Of direct interest to the world pharmaceutical industry, in 1977 the WHO published the first Model List of Essential Drugs—“208 individual drugs which could together provide safe, effective treatment for the majority of communicable and noncommunicable diseases.” This formed the basis of a global movement toward improved health provision as individual nations adapted and adopted this list of drugs as part of a program for obtaining these universal pharmacological desiderata. 
Suggested reading
  • Dates in Medicine: A Chronological Record of Medical Progress over Three Millennia, Sebastian, A., Ed. (Parthenon Publishing Group: New York, 2000) 
  • The DNA Story: A Documentary History of Gene Cloning, Watson, J. D. and Tooze, J. (W. H. Freeman and Co.: San Francisco, 1981) 
  • Readings in American Health Care: Current Issues in Socio-Historical Perspective, Rothstein, W. G., Ed. (University of Wisconsin Press: Madison, 1995) 
  • The Social Transformation of American Medicine, Starr, P. (Basic Books Inc.: New York, 1982) 
  • Two Centuries of American Medicine: 1776–1976, Bordley, J. III and A. Harvey, A. M. (W. B. Saunders Co.: Philadelphia, 1976) 

That ’70s showdown
The decade lurched from the OPEC oil embargoes to Watergate, through stagflation, world famine, and hostage crises to a final realization, in 1979, that it all might have started with a comet or asteroid that crashed into the earth 65 million years before, killing off the dinosaurs. And that perhaps it might end the same way.

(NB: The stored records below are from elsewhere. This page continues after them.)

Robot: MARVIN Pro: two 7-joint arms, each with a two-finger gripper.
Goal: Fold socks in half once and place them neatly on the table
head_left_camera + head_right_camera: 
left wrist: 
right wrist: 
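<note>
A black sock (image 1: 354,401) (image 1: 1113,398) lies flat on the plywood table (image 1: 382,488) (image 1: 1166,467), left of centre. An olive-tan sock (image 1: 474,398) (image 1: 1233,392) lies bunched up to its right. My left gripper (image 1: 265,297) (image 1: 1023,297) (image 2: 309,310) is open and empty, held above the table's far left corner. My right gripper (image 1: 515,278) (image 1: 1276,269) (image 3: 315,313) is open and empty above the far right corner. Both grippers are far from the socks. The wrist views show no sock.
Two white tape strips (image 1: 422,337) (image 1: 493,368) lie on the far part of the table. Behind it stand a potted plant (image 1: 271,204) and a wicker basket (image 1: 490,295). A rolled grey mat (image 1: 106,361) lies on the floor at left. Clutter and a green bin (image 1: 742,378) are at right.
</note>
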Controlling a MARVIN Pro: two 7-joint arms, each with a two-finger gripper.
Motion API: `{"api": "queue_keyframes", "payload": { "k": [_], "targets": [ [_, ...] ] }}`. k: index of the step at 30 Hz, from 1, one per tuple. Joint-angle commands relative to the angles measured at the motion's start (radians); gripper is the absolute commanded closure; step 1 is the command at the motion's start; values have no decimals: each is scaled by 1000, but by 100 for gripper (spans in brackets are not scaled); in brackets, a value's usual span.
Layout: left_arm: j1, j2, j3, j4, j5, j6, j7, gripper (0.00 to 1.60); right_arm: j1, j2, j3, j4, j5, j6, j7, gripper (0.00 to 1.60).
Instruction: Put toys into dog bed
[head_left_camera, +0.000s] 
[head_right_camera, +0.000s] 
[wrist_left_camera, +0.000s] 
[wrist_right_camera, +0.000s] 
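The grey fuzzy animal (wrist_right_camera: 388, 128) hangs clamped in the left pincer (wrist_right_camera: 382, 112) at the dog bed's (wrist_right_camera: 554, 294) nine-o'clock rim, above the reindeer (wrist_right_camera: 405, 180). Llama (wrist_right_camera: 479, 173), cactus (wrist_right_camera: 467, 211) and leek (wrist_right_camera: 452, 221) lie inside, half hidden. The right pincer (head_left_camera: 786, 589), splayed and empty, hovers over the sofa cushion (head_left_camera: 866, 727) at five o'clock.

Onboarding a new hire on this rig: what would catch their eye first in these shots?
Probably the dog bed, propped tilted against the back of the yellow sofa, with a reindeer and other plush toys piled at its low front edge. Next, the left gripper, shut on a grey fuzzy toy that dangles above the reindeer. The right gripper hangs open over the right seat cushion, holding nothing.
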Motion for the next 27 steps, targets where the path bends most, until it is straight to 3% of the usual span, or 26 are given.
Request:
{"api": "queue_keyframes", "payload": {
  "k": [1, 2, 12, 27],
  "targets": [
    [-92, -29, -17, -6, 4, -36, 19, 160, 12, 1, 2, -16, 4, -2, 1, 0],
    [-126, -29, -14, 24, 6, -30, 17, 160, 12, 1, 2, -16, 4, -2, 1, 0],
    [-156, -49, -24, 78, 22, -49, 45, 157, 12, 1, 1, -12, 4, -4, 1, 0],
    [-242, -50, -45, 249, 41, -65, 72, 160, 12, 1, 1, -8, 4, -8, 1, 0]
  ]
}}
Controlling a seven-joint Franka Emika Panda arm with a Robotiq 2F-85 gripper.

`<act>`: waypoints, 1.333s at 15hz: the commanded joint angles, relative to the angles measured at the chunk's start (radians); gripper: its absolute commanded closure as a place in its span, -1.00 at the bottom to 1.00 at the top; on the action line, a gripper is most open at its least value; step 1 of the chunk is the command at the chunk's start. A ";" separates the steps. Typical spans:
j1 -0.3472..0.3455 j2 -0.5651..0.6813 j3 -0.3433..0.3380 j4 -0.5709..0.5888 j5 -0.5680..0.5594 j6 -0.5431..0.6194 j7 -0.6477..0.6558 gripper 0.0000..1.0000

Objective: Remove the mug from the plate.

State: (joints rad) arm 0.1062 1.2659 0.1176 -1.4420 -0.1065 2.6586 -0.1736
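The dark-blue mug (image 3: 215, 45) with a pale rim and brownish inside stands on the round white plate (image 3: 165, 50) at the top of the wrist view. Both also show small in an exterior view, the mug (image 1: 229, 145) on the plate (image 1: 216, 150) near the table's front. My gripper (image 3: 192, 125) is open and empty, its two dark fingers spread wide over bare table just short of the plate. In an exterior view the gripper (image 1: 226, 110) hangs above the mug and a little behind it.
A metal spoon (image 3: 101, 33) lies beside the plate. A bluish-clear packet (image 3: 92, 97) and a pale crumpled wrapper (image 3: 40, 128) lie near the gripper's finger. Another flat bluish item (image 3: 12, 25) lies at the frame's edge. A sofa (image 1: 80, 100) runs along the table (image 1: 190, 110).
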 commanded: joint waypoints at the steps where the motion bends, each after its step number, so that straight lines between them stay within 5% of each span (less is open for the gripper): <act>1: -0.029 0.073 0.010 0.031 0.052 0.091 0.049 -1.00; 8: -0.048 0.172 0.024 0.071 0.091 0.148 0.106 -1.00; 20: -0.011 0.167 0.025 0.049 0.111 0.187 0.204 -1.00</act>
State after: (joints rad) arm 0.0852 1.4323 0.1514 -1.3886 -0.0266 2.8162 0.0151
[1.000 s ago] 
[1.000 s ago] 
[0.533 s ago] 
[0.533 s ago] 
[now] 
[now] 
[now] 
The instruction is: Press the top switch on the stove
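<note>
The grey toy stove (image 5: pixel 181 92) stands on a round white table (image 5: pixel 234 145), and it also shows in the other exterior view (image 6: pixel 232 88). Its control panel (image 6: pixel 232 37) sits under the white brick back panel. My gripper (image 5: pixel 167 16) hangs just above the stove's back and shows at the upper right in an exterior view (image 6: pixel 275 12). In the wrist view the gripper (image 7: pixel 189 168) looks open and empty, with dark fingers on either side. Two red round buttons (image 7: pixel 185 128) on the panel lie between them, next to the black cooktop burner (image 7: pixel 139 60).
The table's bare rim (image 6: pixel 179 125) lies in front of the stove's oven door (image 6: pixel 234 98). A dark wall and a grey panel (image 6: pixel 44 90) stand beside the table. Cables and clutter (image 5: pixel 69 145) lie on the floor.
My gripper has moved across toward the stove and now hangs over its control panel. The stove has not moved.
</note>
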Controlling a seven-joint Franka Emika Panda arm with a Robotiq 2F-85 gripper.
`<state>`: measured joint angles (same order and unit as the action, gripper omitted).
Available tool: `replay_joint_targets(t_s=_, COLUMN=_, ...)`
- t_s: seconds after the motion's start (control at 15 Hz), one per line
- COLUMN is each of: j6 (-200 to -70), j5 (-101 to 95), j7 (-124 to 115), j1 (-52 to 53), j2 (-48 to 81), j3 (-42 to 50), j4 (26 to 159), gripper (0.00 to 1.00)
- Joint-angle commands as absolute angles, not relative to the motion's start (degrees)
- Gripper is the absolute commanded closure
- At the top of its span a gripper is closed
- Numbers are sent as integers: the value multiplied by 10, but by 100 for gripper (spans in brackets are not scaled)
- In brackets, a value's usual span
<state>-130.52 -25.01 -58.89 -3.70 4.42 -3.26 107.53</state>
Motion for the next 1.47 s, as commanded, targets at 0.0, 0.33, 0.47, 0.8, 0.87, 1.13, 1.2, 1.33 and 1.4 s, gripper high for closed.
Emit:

Medical marvels and new technologies promised excitement at the same time that they revealed more problems to be solved. A new wave of computing arose in Silicon Valley. Oak Ridge National Laboratory detected a single atom for the first time—one atom of cesium in the presence of 1019 argon atoms and 1018 methane molecules—using lasers. And biotechnology was born as both a research program and a big business. The environmental movement contributed not only a new awareness of the dangers of carcinogens, but a demand for more and better analytical instruments capable of extending the range of chemical monitoring. These would make their way into the biomedical field with the demands of the new biotechnologies.

The pharmaceutical industry would enter the 1980s with one eye on its pocketbook, to be sure, feeling harried by economics and a host of new regulations, both safety and environmental. But the other eye looked to a world of unimagined possibilities transformed by the new DNA chemistries and by new technologies for analysis and computation.